**Problem to solve**.
In the material below, how many lines include the word "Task"? Write only the number.

**Data to use**.
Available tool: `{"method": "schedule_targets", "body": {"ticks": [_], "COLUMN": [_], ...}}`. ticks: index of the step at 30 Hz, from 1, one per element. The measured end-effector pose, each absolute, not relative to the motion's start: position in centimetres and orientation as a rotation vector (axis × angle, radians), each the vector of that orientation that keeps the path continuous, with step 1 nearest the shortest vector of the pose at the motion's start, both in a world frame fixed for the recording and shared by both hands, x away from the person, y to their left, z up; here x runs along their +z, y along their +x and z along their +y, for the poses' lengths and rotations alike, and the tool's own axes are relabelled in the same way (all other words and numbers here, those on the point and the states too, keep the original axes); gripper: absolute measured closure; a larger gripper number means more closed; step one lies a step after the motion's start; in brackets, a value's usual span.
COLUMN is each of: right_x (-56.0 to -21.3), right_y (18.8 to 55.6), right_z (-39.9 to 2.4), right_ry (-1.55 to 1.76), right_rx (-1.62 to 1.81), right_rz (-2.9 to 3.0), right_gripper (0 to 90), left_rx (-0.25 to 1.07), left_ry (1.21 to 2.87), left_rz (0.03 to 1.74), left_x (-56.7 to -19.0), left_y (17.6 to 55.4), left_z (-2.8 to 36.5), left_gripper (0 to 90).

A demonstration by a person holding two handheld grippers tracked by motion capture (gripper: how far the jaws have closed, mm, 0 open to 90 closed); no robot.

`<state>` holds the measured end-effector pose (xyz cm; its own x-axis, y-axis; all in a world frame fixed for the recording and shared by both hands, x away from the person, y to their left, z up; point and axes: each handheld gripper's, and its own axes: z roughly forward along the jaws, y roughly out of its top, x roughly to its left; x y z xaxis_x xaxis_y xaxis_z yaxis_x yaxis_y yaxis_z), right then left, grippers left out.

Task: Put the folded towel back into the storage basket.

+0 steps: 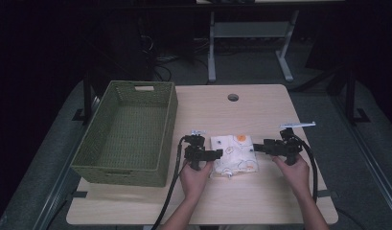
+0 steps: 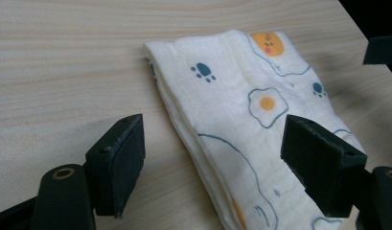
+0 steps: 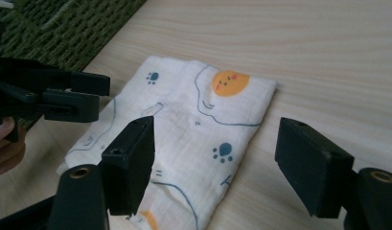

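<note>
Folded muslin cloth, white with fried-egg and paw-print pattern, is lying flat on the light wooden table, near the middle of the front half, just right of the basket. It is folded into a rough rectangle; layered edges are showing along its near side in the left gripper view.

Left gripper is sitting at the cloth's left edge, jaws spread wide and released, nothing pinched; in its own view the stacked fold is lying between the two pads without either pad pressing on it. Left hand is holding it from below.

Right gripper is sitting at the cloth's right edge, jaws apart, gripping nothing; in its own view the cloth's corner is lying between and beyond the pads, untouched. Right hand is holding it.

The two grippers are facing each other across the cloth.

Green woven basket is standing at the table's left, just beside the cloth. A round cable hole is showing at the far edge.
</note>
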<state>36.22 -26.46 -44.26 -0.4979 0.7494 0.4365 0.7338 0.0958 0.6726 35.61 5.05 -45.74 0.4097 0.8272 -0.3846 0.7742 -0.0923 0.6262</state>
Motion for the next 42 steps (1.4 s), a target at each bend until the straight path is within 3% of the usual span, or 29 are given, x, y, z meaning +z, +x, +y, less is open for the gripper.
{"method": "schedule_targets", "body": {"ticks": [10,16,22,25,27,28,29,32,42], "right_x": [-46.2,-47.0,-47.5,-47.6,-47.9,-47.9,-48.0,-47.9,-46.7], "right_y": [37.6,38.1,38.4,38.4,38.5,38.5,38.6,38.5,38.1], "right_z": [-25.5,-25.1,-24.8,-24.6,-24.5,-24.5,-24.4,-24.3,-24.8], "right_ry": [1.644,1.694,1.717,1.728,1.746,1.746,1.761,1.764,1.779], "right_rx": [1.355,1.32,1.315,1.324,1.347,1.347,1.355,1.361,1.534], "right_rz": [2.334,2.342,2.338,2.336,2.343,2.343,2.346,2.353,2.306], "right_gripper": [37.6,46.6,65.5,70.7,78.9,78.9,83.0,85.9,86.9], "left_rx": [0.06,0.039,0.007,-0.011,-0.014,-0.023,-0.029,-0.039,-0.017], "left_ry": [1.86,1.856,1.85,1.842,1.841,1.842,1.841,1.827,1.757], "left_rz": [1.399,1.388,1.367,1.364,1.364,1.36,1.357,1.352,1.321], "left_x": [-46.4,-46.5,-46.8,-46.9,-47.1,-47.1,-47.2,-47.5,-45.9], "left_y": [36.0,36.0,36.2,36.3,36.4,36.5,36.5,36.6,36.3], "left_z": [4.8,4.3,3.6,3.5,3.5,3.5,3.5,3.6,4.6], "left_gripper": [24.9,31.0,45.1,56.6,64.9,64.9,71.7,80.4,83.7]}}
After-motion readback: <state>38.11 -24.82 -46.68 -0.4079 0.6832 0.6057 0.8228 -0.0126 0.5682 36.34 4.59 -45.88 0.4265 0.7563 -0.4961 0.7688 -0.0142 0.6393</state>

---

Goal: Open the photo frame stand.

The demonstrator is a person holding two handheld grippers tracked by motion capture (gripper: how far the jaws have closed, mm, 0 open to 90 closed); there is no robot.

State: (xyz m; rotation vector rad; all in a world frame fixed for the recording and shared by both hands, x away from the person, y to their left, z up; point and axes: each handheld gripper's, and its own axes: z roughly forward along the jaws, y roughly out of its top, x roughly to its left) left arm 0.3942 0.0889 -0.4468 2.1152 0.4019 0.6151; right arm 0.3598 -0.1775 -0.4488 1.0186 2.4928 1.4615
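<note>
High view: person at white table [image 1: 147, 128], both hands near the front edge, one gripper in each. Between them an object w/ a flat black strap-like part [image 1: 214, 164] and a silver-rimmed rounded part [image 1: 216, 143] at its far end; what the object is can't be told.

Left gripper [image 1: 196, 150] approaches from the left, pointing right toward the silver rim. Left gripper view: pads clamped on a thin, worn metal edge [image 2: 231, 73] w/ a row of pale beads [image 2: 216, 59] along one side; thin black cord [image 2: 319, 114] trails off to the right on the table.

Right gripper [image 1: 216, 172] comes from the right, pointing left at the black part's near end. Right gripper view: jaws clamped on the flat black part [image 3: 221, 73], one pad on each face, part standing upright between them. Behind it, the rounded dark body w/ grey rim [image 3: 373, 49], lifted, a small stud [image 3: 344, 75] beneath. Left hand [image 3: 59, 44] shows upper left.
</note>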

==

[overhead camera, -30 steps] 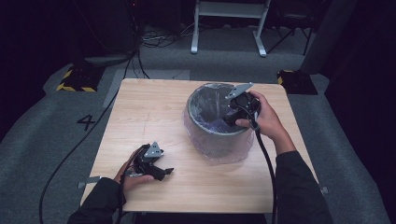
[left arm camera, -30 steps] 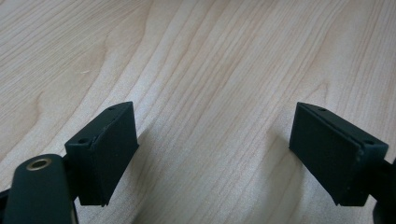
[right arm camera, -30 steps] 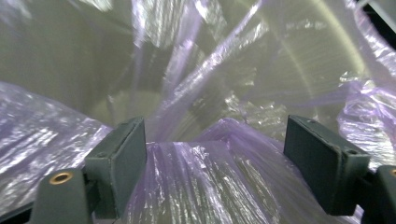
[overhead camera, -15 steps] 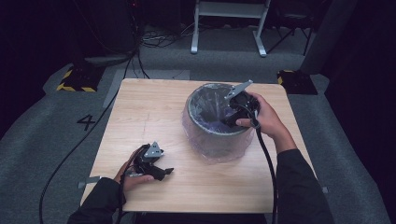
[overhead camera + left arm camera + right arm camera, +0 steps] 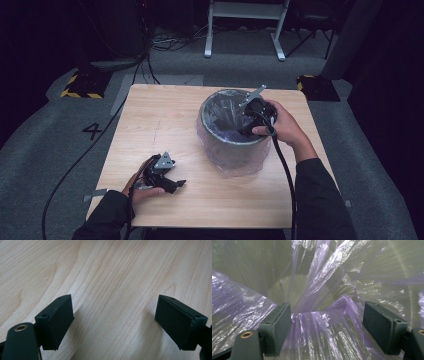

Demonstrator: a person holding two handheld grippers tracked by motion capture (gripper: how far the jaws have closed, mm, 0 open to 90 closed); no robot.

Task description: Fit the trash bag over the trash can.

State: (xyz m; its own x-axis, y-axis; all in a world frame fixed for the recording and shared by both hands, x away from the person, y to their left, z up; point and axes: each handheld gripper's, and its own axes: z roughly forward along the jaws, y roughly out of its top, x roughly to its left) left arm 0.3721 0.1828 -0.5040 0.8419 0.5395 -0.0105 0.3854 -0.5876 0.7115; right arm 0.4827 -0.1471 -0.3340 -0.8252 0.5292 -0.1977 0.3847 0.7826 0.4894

**The answer**.
2